BuildLaw Issue 27 March 2017 | Page 41

Construction Act imports the rule by law. No escape. So Galliford Try knocked on Estura’s door for the gross £12.66m less previous paid.
Just as in ISG vs Seevic, the payer screamed that this isn’t the true value of the interim account. Quite probably it isn’t, said the adjudicator, but that’s what is to be paid anyway. It’s nothing to do with the value of work. It’s a default system. More likely, and this I feel uncomfortable about, it is a penalty for keeping quiet. Get this fixed in your head: never ignore a demand for payment. Don’t behave the way we in construction have done for all time by tossing an application for payment on one side. Tackle it head on. Pipe up.
In ISG vs Seevic, interim application No.13 met silence.
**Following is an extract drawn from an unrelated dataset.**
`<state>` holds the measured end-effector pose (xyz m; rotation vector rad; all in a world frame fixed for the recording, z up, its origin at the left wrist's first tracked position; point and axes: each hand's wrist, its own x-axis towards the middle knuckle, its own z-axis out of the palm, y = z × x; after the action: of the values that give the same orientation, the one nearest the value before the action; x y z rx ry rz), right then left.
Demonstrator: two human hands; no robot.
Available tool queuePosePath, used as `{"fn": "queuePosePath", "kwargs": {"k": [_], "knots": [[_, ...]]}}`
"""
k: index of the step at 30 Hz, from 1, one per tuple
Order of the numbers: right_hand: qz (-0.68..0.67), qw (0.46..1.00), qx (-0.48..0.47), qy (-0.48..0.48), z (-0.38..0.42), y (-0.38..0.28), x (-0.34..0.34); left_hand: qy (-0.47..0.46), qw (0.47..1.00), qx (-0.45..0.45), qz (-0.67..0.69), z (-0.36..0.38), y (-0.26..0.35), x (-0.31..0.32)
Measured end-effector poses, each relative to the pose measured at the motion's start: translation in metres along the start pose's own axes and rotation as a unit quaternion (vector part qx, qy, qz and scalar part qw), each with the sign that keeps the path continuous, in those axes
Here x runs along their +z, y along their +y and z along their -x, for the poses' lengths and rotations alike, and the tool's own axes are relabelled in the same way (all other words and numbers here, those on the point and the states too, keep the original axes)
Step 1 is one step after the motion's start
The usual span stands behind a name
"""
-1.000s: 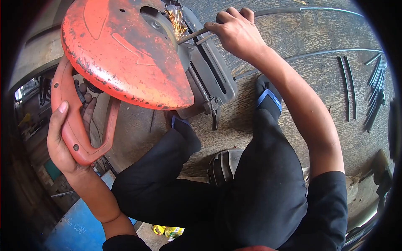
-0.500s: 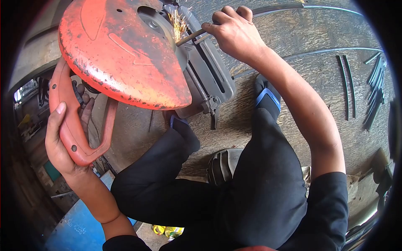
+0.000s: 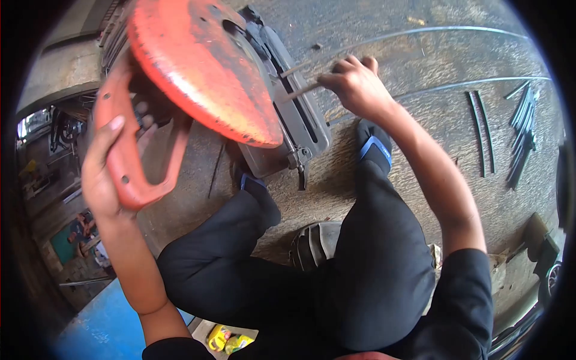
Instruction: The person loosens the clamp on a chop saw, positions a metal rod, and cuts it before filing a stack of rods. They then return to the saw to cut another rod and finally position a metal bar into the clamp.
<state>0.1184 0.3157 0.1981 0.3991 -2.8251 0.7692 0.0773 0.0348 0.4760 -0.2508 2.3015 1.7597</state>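
My left hand (image 3: 103, 174) is wrapped around the red handle (image 3: 133, 191) of a chop saw. The saw's worn red blade guard (image 3: 201, 66) is at upper left, over the grey base (image 3: 270, 157) and its vise screw (image 3: 294, 150). In my right hand (image 3: 357, 87) is a thin metal rod (image 3: 302, 92), its end pointing at the saw base beside the guard. Just beyond it, a longer metal rod (image 3: 414, 35) reaches from the saw out to the right. The guard hides most of the blade, and part of my right fingers is blurred.
Another long rod (image 3: 468, 81) runs rightward from the base. Two short rods (image 3: 481, 135) and a pile of cut pieces (image 3: 523, 135) lie on the floor at right. My sandalled feet (image 3: 375, 147) flank the saw base. A blue surface (image 3: 105, 327) is at lower left.
The sparks at the blade have stopped. My left hand and the saw's handle and guard have shifted up and right in view. My right hand has come nearer me with its rod, away from the long rod.
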Motion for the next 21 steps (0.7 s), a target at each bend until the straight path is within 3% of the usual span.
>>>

The adjudicator quite properly ordered the application to be paid in full less previous. He very fairly said in that formal decision: “I have not valued the work.” This, he said, is the default position. True. So Seevic began an adjudication on interim No.13 (again) requiring a decision as to the value. Can’t do that. No second bite of that cherry is allowed. The default cash payable is deemed to also be the value.
Go back to Galliford Try. Here we have the same circumstances of silence, so the application becomes payable. The judge helpfully said: “In the ordinary course of things any errors in an interim application, or the consequences of an employer’s failure to issue the relevant notices can often be put right on a subsequent interim application.” So, if the contractor is overpaid on interim 13, the ordinary position is that the overpayment can be corrected by an adjudicator in applications 14 or 15 etc. OK? Hmmm.
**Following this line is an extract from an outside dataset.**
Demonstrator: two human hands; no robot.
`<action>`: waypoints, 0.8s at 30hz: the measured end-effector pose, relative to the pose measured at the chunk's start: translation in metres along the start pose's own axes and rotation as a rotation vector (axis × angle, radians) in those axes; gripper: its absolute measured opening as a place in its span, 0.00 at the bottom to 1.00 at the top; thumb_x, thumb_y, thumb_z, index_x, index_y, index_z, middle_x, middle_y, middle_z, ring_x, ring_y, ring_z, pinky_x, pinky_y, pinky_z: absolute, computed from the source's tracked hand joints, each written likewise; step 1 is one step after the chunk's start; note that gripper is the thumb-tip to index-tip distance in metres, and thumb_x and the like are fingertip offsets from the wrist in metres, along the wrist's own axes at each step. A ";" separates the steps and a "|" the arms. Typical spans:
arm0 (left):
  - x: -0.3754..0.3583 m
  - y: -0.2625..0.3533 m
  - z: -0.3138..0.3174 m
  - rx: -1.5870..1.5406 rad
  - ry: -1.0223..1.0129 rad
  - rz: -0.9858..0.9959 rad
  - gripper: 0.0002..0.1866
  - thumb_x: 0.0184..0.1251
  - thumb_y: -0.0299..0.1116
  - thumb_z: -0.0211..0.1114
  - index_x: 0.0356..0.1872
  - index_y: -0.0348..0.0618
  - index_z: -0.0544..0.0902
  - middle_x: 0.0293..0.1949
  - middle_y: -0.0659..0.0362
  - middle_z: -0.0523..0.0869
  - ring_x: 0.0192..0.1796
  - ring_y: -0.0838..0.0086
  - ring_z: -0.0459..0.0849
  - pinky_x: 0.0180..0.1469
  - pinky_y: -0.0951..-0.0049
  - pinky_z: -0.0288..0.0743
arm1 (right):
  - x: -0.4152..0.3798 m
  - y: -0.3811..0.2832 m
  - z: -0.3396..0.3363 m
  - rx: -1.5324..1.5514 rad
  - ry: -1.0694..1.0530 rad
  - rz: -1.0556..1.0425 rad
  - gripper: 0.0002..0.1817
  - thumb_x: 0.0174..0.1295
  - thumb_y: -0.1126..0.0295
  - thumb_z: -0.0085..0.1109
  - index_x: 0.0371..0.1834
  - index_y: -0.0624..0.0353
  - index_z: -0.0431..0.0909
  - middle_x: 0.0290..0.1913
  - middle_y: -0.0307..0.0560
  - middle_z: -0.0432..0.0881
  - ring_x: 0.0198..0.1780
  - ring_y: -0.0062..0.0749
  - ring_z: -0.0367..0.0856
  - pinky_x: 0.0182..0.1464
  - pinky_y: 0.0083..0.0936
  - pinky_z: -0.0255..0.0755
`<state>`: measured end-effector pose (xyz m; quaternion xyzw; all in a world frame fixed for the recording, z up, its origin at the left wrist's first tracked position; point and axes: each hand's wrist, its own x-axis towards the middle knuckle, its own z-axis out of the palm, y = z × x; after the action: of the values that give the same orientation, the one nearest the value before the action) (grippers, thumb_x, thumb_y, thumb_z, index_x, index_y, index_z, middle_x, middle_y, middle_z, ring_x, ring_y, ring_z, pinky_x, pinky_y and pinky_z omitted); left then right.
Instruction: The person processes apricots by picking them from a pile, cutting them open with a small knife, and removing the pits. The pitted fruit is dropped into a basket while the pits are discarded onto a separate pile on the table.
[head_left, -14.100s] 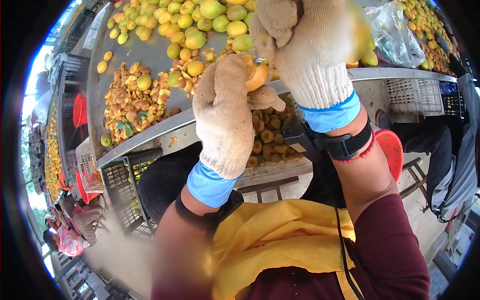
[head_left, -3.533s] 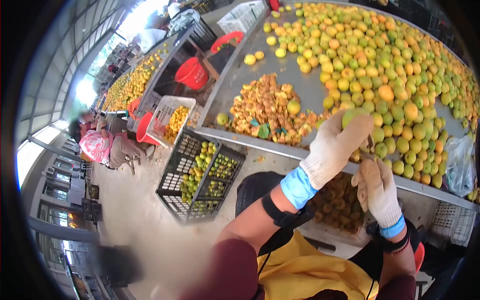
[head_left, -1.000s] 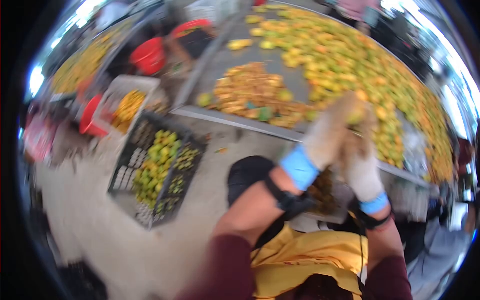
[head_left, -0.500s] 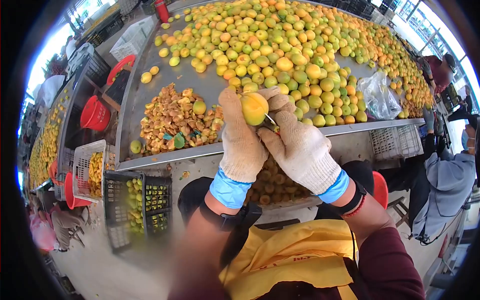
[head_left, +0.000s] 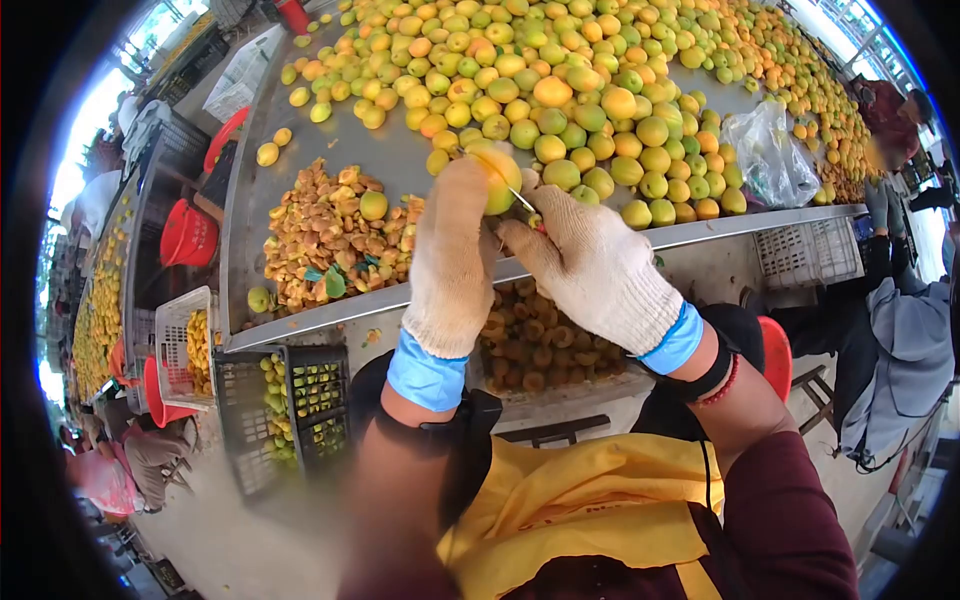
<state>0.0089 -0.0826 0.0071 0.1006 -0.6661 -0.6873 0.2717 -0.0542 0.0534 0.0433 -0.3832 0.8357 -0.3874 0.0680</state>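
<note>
My left hand, in a knit glove with a blue cuff beneath, grips a yellow-orange apricot above the table's front edge. In my gloved right hand is a small knife. Its thin blade lies against the fruit's right side, and most of its handle is covered by my fingers. Left of my hands, a pile of brown-orange fruit pieces lies on the metal table. Below my wrists stands a container of halved apricots, partly hidden by my arms.
Whole apricots heap across the table's back and right. A clear plastic bag lies near its right front edge. Black crates, a white crate and red buckets stand at left. Another person is at far right.
Both hands have shifted slightly left in view, still holding the apricot and the knife. The fruit has turned a little, and more of the blade shows. The whole view has shifted slightly.
</note>
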 end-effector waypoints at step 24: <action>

Some say that the JCT does not provide for repayment via a subsequent interim valuation. Some say you must wait until the final account because there in JCT it allows the repayment. True, the JCT does not say repay via interim accounts. Some say the JCT needs to move at lightning speed to put an express term into all its documents. It’s easy. They only need copy what NEC says.
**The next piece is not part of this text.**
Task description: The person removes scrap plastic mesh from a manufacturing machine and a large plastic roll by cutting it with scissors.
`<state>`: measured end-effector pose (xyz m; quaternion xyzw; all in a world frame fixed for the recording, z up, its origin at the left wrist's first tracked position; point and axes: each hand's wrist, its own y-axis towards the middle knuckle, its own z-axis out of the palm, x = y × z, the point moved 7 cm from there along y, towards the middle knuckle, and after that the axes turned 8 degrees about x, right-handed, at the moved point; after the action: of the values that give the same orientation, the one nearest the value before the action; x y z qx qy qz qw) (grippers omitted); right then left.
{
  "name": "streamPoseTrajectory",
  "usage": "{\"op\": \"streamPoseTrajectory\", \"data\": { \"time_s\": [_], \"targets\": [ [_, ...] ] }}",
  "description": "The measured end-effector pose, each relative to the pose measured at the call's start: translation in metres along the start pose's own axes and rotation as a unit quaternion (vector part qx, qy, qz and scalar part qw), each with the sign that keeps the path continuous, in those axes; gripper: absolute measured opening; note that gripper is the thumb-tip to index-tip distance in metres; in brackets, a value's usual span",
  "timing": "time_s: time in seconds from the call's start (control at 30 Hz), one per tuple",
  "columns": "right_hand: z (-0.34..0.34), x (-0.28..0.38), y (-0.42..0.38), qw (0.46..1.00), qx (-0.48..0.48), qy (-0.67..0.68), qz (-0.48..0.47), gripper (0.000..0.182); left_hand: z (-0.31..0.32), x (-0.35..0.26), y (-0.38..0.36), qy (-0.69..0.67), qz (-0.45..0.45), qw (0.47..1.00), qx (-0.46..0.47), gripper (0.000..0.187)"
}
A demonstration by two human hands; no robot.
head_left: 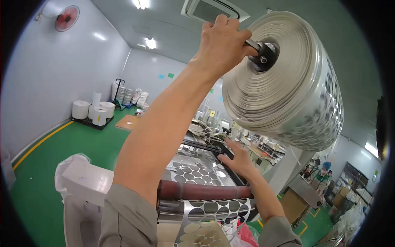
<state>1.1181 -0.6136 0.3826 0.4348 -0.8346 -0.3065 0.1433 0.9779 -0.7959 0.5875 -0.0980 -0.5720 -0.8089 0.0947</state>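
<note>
My left hand is raised high, its fingers wrapped round a metal handle at the black hub of a large roll. That roll is wound with thin film, and dark round shapes show on its outer side. Lower down, my right hand reaches over the machine with fingers apart, holding nothing. Near it lies a sheet with rows of grey discs on the machine bed. A dark red roller crosses in front. Below it hangs a perforated web with round holes.
At left stands a white bin with a liner. White rolls rest on a black pallet by the wall, near a pallet jack. A grey post stands right of the machine. Co-workers are at the far right.
</note>
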Motion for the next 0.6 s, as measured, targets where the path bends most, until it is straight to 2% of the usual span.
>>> {"op": "streamPoseTrajectory", "data": {
  "time_s": [0.03,0.07,0.1,0.13,0.17,0.2,0.23,0.27,0.3,0.33,0.4,0.43,0.5,0.57,0.6],
  "targets": [
    [-0.016,0.016,-0.009,0.988,0.059,0.142,0.0,0.045,0.0,0.0,0.001,-0.001,-0.008,1.0,0.017,0.038],
    [-0.063,0.051,-0.025,0.975,-0.072,0.179,-0.108,0.029,-0.001,0.0,0.001,-0.005,-0.006,1.0,0.016,0.038],
    [-0.12,0.091,-0.049,0.957,-0.177,-0.026,-0.227,0.025,-0.001,0.0,0.001,-0.008,-0.005,1.0,0.014,0.038],
    [-0.163,0.089,-0.063,0.94,-0.247,-0.022,-0.235,0.017,-0.002,0.0,0.001,-0.011,-0.004,1.0,0.009,0.038],
    [-0.205,0.068,-0.073,0.893,-0.381,0.097,-0.219,0.012,-0.002,0.0,0.001,-0.014,-0.009,1.0,0.012,0.038],
    [-0.255,0.077,-0.067,0.879,-0.434,0.108,-0.168,0.015,0.0,0.001,0.001,-0.017,-0.014,1.0,0.015,0.038],
    [-0.296,0.098,-0.057,0.853,-0.491,0.028,-0.176,0.022,0.0,0.001,0.002,-0.018,-0.014,1.0,0.013,0.038],
    [-0.331,0.102,-0.044,0.865,-0.491,-0.041,-0.097,0.042,-0.001,0.002,0.002,-0.03,-0.012,0.999,0.015,0.035],
    [-0.357,0.088,-0.012,0.879,-0.465,-0.069,-0.081,0.05,0.0,0.001,0.001,-0.046,-0.01,0.999,0.019,0.033],
    [-0.371,0.079,0.009,0.891,-0.439,-0.098,-0.064,0.059,0.0,0.0,0.0,-0.049,-0.011,0.999,0.02,0.033],
    [-0.348,0.064,0.033,0.959,-0.275,0.042,-0.052,0.064,0.001,0.001,0.001,-0.026,-0.027,0.998,0.042,0.037],
    [-0.344,0.052,0.042,0.961,-0.249,0.114,-0.019,0.062,0.0,0.001,0.001,-0.024,-0.028,0.999,0.04,0.037],
    [-0.326,0.057,0.013,0.948,-0.287,0.13,-0.043,0.062,0.001,0.001,0.002,-0.025,-0.019,0.998,0.048,0.036],
    [-0.298,0.039,-0.024,0.903,-0.422,-0.043,-0.066,0.057,0.002,0.001,0.002,-0.021,-0.016,0.999,0.039,0.035],
    [-0.249,0.046,-0.046,0.857,-0.491,-0.139,-0.069,0.056,0.002,0.001,0.002,-0.024,-0.018,0.999,0.033,0.034]
  ]
}}
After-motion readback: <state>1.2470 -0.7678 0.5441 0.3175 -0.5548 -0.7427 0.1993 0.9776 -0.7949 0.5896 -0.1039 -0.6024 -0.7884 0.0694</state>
But if JCT can’t move at emergency pace to bring in an express term, some say the Scheme deals with overpayments of interims via repayment. Goodness knows whether these folk are right. The notion is that when a gap is found in the contract itself, the payment rules in the Scheme fill the gap. It looks for “circumstances” not dealt with in a document. Each valuation date gives rise to a notified sum. That sum is the difference between the value of the work at that date and the sums paid. So there you have the balance to be paid. Some say: Hmmm. I say, come on JCT, hands to the pump.
As for the beautiful hotel job, Galliford Try didn’t get their £4m, they got £1.5m instead. It was a brilliant Lord Denning style approach. The £4m would “stifle further pursuit by Estura of its rights”, so the judge used his powers “as best I can”. It’s the way of things, I think.